Danach kam Pollini wieder hervor, hatte schon die nächsten Noten aufs Klavier gestellt … doch die Frau eilte wieder nach vorn, als er schon auf den Schemel sitzen wollte und sagte: Jetzt ist erstmal Pause. Nach der Pause gab es viermal Chopin – wobei ich leider nicht sagen kann, ob nochmal das Mazurka gespielt wurde (ich glaube nicht, die Noten waren auf einem flachgekippten Notenpult hinterm Klavier aufgelegt in der Reihenfolge, wie sie benötigt wurden, und die vom ersten Konzertteil nahmen Pollini bzw. die Notenblätterin jeweils mit nach hinten). Es gab jedenfalls einen zarten Einstieg, auf den die Beobachtungen von davor erneut zutrafen. Auch die Barcarolle begann warm und zart, doch jetzt entwickelte die Musik einen zusätzlichen Sog, der sich im ersten Scherzo weiter verdichtete. Dass manch ein Lauf nicht ganz korrekt gelang, spielte keine grosse Rolle, denn die Gestaltung der Stücke war tatsächlich bezwingend.

Und das Nebendrama mit dem Notenblättern klappte in der ganzen zweiten Hälfte perfekt. Pollini wirkte gelöst, fast heiter, gab der jungen Frau dann beim Schlussapplaus auch demonstrativ die Hand – und scheute sie davon, als sie bei der Zugabe – der ersten Polonaise – die Noten aufs Klavier legen wollte. Er spielte das Ding auswendig, erneut überzeugend und mit einer ausgetüftelten Klanggestaltung – und auch wieder mit dem einen oder andern zwischenzeitlich leicht entgleisten rasenden Lauf. Vor und nach der Zugabe stehende Ovationen – und leise der Gedanke, dass das ein Abschied sein könnte.

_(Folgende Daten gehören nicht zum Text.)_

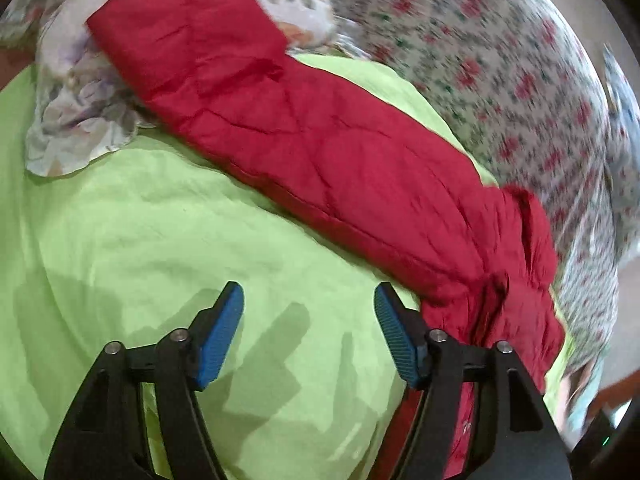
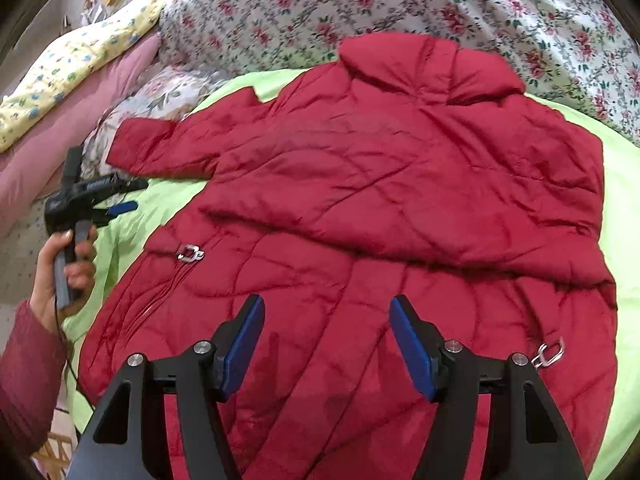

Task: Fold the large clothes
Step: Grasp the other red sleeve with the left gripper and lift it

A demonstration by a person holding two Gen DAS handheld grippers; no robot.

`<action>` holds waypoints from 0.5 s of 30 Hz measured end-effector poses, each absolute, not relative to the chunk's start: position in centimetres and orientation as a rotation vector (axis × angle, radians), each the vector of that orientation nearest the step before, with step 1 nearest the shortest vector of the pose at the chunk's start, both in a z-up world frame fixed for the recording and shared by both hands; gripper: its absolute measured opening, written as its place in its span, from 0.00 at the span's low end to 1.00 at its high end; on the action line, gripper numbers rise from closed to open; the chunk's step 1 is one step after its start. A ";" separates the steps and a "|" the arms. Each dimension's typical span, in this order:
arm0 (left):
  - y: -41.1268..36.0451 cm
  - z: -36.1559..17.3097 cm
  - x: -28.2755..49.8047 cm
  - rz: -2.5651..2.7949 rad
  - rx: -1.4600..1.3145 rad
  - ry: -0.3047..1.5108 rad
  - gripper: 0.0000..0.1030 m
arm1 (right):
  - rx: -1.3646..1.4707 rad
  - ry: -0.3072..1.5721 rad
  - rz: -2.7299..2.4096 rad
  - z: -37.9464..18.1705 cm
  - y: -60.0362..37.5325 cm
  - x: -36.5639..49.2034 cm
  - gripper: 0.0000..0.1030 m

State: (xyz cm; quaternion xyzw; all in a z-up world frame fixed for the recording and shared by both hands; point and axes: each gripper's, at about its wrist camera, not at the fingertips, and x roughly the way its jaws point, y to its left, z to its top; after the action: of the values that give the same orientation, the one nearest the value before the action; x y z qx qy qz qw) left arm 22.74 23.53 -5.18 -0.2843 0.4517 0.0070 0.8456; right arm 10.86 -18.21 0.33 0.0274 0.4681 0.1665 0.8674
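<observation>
A red quilted jacket (image 2: 360, 184) lies spread on a lime-green sheet (image 2: 624, 208), collar at the far side. One sleeve (image 1: 320, 148) stretches out sideways toward a floral pillow; the other lies folded across the body. My right gripper (image 2: 326, 308) hovers open above the jacket's lower part, with nothing between its blue pads. My left gripper (image 1: 309, 296) is open over bare green sheet (image 1: 140, 240), just beside the sleeve's shoulder end. From the right wrist view the left gripper (image 2: 134, 196) sits near the sleeve's cuff, held by a hand (image 2: 68, 268) in a dark red sleeve.
Metal buckles (image 2: 190, 254) (image 2: 548, 354) lie at the jacket's waist on both sides. A rose-print bedspread (image 2: 440, 4) covers the far side. A pale floral pillow (image 1: 76, 120), a yellow pillow (image 2: 80, 60) and a pink cushion (image 2: 60, 136) lie to the left.
</observation>
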 end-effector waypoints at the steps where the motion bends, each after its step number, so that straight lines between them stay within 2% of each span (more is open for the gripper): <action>1: 24.1 -5.2 22.8 0.027 -0.615 0.944 0.71 | 0.056 0.981 0.353 0.4 -18.1 10.7 0.65; 15: 31.9 -5.5 29.2 0.286 -0.638 0.829 0.71 | 0.047 1.008 0.399 0.1 -17.1 9.9 0.65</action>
State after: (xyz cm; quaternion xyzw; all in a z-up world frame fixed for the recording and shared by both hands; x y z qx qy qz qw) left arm 29.17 31.90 -5.54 -0.3037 0.3946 0.1361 0.8565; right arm 9.93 -17.12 0.06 0.0224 0.4798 0.1898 0.8563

Es ist tatsächlich berührend, diesen einst technisch unfehlbaren Pianisten im Alter ringen zu sehen – und es bleibt, sonst sollte er ja aufhören, bereichernd, seine Sicht auf die Werke zu hören, die er auswählt (ich hatte ihn im Februar 2018 mit Chopin und Schumann gehört und dann im Februar 2022 mit Schumann und Beethovens „Hammerklavier“-Sonate wieder). So zwiespältig und dramatisch der Abend gestern war, so toxisch Pollinis Benehmen ein paar Male wirkte (sein Verhalten blieb für mich unlesbar, er hatte – ausser beim Aufgang nach der Pause und beim letzten Applaus nach der Zugabe, als er auch ungelenk winkte – das Gesicht einer Sphinx aufgesetzt, ernst und regungslos) – das war ein Erlebnis, hatte irgendwie auch etwas Heroisches. Das Beharren, das Weitermachen wollen, müssen – und dann eben auch das Anspielen gegen das Ende, den Tod, der in Schönbergs Miniaturen so präsent ist wie bei Nono.